Marek: Kampf gegen Kinderhandel muss weitergehen

Entschließungsantrag betreffend Zuleitung aussagekräftiger Berichte ans Parlament einstimmig beschlossen

Wien (OTS/ÖVP-PK) - Der Kampf gegen Kinderhandel muss weitergehen. Eine starke Waffe im Kampf gegen Kinder- und Menschenhandel ist eine beständige Sensibilisierung und Öffentlichkeitsarbeit, um die Aufmerksamkeit der Menschen und der Politik zu schärfen. Das erklärte ÖVP-Abg. Christine Marek heute, Mittwoch, anlässlich der Sitzung des Menschenrechtsausschusses, in deren Rahmen sie federführend einen Entschließungsantrag eingebracht hat. Der Antrag fand im Ausschuss die Zustimmung aller Fraktionen.

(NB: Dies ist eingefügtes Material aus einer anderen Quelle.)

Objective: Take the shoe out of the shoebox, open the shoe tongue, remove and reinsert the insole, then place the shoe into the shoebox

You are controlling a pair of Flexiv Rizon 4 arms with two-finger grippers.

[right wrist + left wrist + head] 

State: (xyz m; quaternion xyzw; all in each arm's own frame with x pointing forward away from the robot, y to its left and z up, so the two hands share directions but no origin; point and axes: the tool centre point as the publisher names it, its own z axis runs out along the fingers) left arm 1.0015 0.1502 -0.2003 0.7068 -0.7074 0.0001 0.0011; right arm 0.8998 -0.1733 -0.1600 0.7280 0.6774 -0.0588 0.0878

Österreich hat im Kampf gegen Kinder- und Menschenhandel einen nationalen Aktionsplan ins Leben gerufen und eine Arbeitsgruppe gegen Kinderhandel eingerichtet. Diese Gruppe, die vom Familienministerium geleitet wird, leistet seit vielen Jahren gute Arbeit und liefert regelmäßig informative Berichte über die Fortschritte in diesem Bereich. Diese Berichte werden im Internet veröffentlicht, aber bis jetzt keinem parlamentarischen Ausschuss vorgelegt. "Für unsere Arbeit im Parlament sind die Berichte aber eine gute, aussagekräftige Grundlage. Daher haben wir durch den Entschließungsantrag im Rahmen der heutigen Sitzung des Menschenrechtsausschusses einstimmig beschlossen, eine Zuleitung dieser Berichte an das Parlament in die Wege zu leiten. Damit erfahren die Berichte einerseits mehr Öffentlichkeit, andererseits können wir im Ausschuss ganz konkret damit arbeiten", erläuterte Marek.